Without any of its pictures, the listing below should be output exactly.

**********

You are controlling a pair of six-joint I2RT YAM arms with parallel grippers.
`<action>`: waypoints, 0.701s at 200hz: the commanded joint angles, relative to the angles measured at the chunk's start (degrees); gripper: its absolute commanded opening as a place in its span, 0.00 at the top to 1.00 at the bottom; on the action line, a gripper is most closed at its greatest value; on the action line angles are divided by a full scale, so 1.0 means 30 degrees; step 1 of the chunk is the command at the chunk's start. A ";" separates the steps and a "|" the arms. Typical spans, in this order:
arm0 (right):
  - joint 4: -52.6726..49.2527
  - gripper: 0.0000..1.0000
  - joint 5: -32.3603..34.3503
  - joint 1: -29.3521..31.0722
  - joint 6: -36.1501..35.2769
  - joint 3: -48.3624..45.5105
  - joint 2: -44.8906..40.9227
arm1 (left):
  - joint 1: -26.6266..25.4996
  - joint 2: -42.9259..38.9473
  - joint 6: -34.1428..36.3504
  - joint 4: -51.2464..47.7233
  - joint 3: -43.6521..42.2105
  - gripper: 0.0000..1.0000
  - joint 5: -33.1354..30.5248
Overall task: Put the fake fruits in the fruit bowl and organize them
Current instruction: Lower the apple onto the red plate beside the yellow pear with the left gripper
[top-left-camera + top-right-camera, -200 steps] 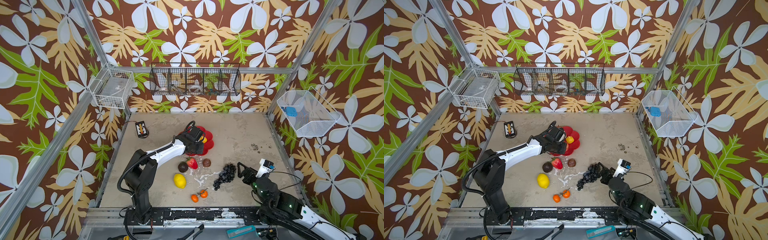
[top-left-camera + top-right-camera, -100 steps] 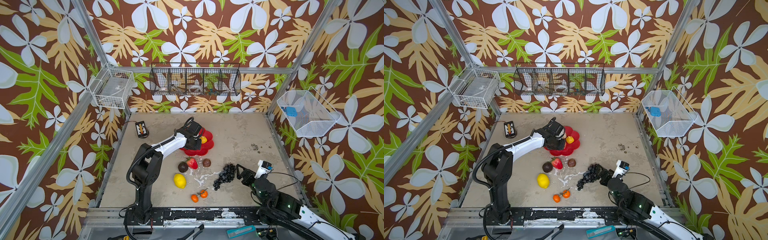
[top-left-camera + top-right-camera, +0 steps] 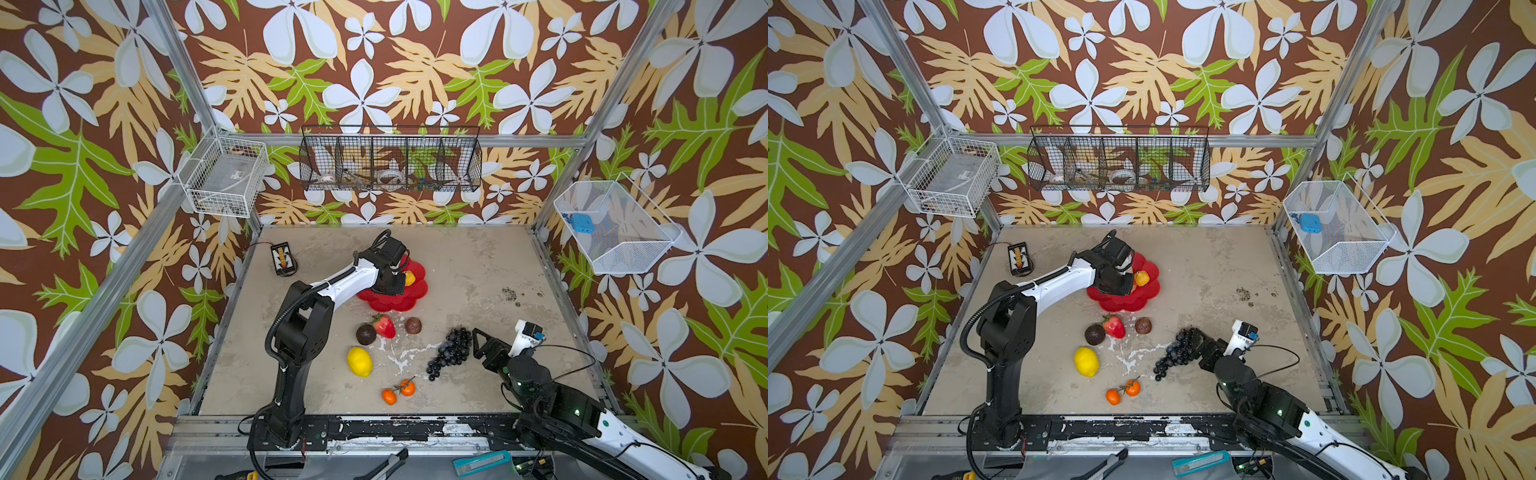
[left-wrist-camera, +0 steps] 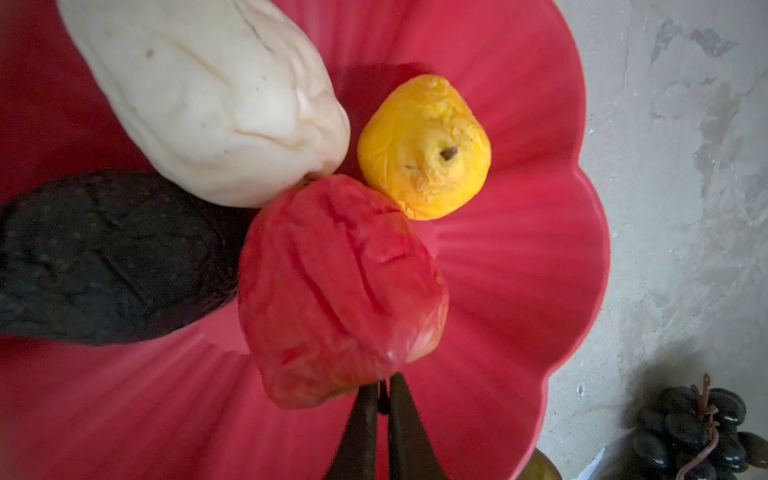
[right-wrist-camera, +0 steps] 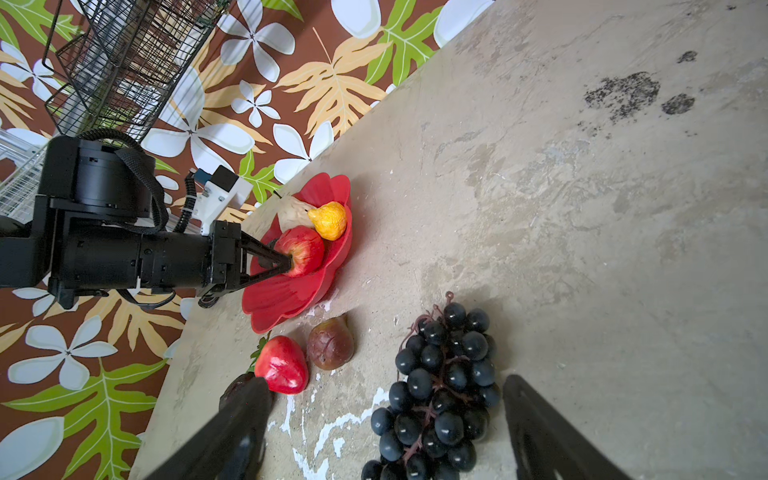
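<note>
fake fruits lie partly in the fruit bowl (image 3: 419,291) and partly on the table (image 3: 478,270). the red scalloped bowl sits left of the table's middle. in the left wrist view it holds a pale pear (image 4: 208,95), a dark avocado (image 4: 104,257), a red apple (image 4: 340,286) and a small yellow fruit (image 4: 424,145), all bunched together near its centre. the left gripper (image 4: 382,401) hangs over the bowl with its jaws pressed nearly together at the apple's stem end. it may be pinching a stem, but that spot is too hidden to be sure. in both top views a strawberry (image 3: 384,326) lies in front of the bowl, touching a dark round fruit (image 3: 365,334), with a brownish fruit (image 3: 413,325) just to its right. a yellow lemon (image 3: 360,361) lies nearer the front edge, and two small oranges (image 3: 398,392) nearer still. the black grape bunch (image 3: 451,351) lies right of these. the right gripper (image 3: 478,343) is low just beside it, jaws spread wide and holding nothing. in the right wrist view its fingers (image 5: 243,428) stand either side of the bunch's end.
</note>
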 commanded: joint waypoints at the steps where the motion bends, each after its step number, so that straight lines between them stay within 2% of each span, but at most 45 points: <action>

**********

▸ **Your response**
You are controlling a pair of six-joint I2RT YAM arms with parallel grippers.
`<action>`: waypoints, 0.701s at 200hz: the commanded joint angles, relative to the angles measured at the chunk's start (degrees); gripper: its absolute commanded opening as a place in its span, 0.00 at the top to 1.00 at the bottom; on the action line, a gripper is most closed at its greatest value; on the action line angles are divided by a full scale, so 1.0 means 30 degrees; step 1 of the chunk is the command at the chunk's start. A ";" separates the steps and a "|" the arms. Typical spans, in this order:
arm0 (right):
  - joint 4: -52.6726..49.2527
  - gripper: 0.0000..1.0000
  - joint 5: -32.3603..34.3503
  - joint 1: -29.3521..31.0722
  - joint 6: -36.1501..35.2769
  - joint 3: -48.3624..45.5105
  - joint 2: -44.8906..40.9227
arm1 (left):
  - joint 1: -26.6266..25.4996
  - joint 2: -42.9259..38.9473
  - joint 6: -34.1428..36.3504
  - joint 4: -51.2464..47.7233
  - joint 3: -43.6521..42.2105
  - gripper: 0.0000..1.0000
  - joint 5: -33.1354..30.5248
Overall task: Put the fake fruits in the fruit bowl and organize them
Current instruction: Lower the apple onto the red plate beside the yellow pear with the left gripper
[top-left-camera + top-right-camera, -200 steps] 
[top-left-camera + top-right-camera, -100 steps] 
[top-left-camera + top-right-camera, +0 steps] 
[left-wrist-camera, +0 steps] 
[right-wrist-camera, +0 steps] 
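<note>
fake fruits lie partly in the fruit bowl (image 3: 419,291) and partly on the table (image 3: 478,270). the red scalloped bowl sits left of the table's middle. in the left wrist view it holds a pale pear (image 4: 208,95), a dark avocado (image 4: 104,257), a red apple (image 4: 340,286) and a small yellow fruit (image 4: 424,145), all bunched together near its centre. the left gripper (image 4: 382,401) hangs over the bowl with its jaws pressed nearly together at the apple's stem end. it may be pinching a stem, but that spot is too hidden to be sure. in both top views a strawberry (image 3: 384,326) lies in front of the bowl, touching a dark round fruit (image 3: 365,334), with a brownish fruit (image 3: 413,325) just to its right. a yellow lemon (image 3: 360,361) lies nearer the front edge, and two small oranges (image 3: 398,392) nearer still. the black grape bunch (image 3: 451,351) lies right of these. the right gripper (image 3: 478,343) is low just beside it, jaws spread wide and holding nothing. in the right wrist view its fingers (image 5: 243,428) stand either side of the bunch's end.
</note>
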 commanded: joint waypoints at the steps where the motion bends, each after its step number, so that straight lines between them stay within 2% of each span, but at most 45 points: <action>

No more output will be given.